Sono passati 25 giorni dal controllo antidoping al quale venne sottoposto Ariel Maximiliano Richeze, ciclista della Csf Group-Navigare, al termine della tappa vinta a Le Mans, in Francia, del Circuito de la Sarthe. Nessuno allora poteva ipotizzare l'annuncio che è stato dato nel pomeriggio di ieri, proprio alla vigilia della partenza del 91/mo Giro d'Italia, uno dei più duri degli ultimi anni.
L'atleta argentino di Tandil è risultato positivo ed è stato fermato in tempo, ovvero poche ore prima dell'inizio della crono a squadre d'apertura della corsa rosa. Si tratta del primo caso di doping che riguarda un iscritto al Giro d'Italia La sostanza assunta da Richeze, secondo quanto ha rivelato il suo direttore sportivo Reverberi, è un anabolizzante (lo stanazolone) simile a quello che costò la squalifica al canadese Ben Johnson, nella finale dei 100 alle Olimpiadi di Seul. L'oro finì nelle mani dello statunitense Carl Lewis, il figlio del vento. Reverberi è apparso veramente dispiaciuto e domani la sua squadra, la Csf Group-Navigare, sarà peraltro costretta a disputare la cronometro con un uomo in meno. Il n. 63, che era di Richeze, infatti, non verrà assegnato, 'solo' Emanuele Sella, Fortunato Baliani, Luis Felipe Jimenez Laverde, Julio Alberto Perez Cuapio, Filippo Savini, Matteo Priamo, Tiziano Dall'Antonia e Domenico Pozzovivo, partiranno dalla piazza Castelnuovo di Palermo e finiranno la loro fatica davanti al teatro Massimo, in piazza Verdi.

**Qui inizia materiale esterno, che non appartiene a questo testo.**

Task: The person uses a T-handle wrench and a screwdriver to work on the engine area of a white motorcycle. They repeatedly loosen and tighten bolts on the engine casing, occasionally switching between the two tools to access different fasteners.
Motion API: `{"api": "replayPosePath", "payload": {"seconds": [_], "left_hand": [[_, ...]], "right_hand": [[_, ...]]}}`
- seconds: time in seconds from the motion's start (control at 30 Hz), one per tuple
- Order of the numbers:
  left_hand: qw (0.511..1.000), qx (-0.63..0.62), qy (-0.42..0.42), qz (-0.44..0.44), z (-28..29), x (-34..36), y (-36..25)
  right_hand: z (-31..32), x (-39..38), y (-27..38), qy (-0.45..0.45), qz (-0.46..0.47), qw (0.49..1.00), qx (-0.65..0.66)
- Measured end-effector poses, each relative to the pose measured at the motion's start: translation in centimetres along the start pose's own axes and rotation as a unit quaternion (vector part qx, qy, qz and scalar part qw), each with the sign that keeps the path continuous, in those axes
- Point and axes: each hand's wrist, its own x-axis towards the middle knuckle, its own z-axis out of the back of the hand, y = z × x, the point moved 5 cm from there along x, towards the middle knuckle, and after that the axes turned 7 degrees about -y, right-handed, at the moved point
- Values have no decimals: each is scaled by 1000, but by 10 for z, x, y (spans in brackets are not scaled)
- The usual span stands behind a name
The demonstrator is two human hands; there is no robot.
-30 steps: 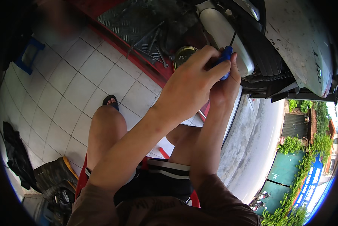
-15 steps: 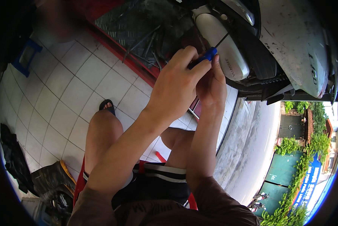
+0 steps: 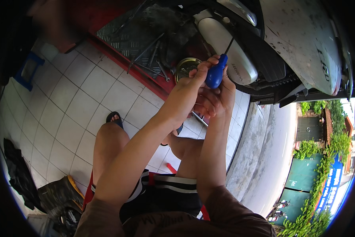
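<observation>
Tin, head view: a round golden tin (image 3: 187, 59) stands on the red platform (image 3: 118, 60), at its long edge nearest the person; small metallic contents show inside, too dim to identify.
Screwdriver: a blue-handled screwdriver (image 3: 214, 77) is held up in front of the motorbike's silver cover (image 3: 219, 35), its thin shaft pointing away from the person.
Left grip (image 3: 186, 90): narrow, thumb and fingers closed on the blue handle.
Right grip (image 3: 225, 94): curled against the handle's other side; I cannot tell whether it also grips.
Spanners: metal spanners (image 3: 162, 72) lie beside the tin, near the same platform edge.
Hidden: the curled fingers overlap below the handle, and the tin's right side is partly covered by the hands.
Hard to make out: whether the shaft's tip touches the bike; dark parts farther back on the platform.
Cut off: the motorbike at the top, a blurred shape (image 3: 53, 23) at upper left.
</observation>
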Motion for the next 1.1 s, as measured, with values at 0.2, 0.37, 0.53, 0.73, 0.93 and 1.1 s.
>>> {"api": "replayPosePath", "payload": {"seconds": [0.2, 0.37, 0.53, 0.73, 0.93, 1.1], "left_hand": [[898, -348, 221, 152, -19, -7, 16], [853, -438, 218, 183, -19, -4, 15], [974, -206, 12, 93, -5, -1, -5], [951, 265, -114, -113, -6, -13, -25], [698, 557, -195, -405, -16, -22, -23], [897, 369, -131, -204, 2, -9, -12]], "right_hand": [[-18, -3, -6, 41, 42, 998, 17], [-9, -3, -3, -44, 48, 998, -15], [-6, -12, 16, -140, 52, 968, -204], [-16, -14, 16, -161, 64, 942, -288], [-20, -11, 8, -177, 31, 935, -306], [-18, -9, 11, -176, 9, 951, -255]]}}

Un 'buco' che romperà gli equilibri, spezzerà il ritmo dei cambi di una squadra già costretta a inseguire e a rinunciare a uno dei suoi uomini di punta negli sprint. Richeze, infatti, è velocista e avrebbe potuto inserirsi in queste prime tappe della corsa rosa. Ma non sarà così. "E' un peccato, sono dispiaciuto, avrei preferito che non accadesse qui, proprio al Giro d'Italia. Aspetteremo l'esito delle controanalisi, che abbiamo chiesto, poi vedremo cosa accadrà. Il rapporto con il ciclista in questo momento è chiuso, tant'é che abbiamo avviato le procedure per il suo ritorno a casa, che avverrà nelle prossime ore. Lo ripeto: mi dispiace molto, perché noi siamo sempre stati contrari a queste cose, abbiamo puntato sui giovani e abbiamo sempre cercato in tutti i modi di essere puliti".
Oggi, intanto, partirà la cosa rosa, dal piazzale antistante il teatro Politeama Garibaldi. La prima squadra a scattare sul tracciato di poco più di 23 km (che arriverà fino alla spiaggia di Mondello) sarà il Team Milram, alle 15,39; l'ultima la Lpr della maglia rosa uscente Danilo Di Luca, che prenderà il via alle 17,15. Solo 5' divideranno la partenza fra una squadra e l'altra. Al termine della crometro verrà assegnata la prima delle 21 maglie rosa.
A proposito dell'apertura del Giro desidero esternare una mia perplessità sul tema della sicurezza del percorso palermitano.
Tenendo conto che in una cronometro a squadre e su un percorso quasi del tutto pianeggiante o comunque con profilo altimetrico quasi lineare, si raggiungono medie elevatissime per evidenti ragioni tecniche e per un percorso così breve, ma era il caso di metterci proprio la via Castelforte, una strettoia di qualche chilometro con una carreggiata di, mediamente, 3 metri ? Oltretutto chiusa per lungo tratto da muri perimetrali non lasciando quindi alcuna via di fuga per bici che in piano superano facilmente i 60 KMh. Ometto le dune o cordoli dissuasori di via Libertà che già avranno il loro impatto sull'andamento del percorso. Il mio disappunto a conforto del fatto che alternative più avvedute e accorte in sicurezza ce ne sarebbero state abbastanza. Speriamo bene, dopotutto lo staff tecnico del Giro avrà opportunamente valutato il percorso. Penso.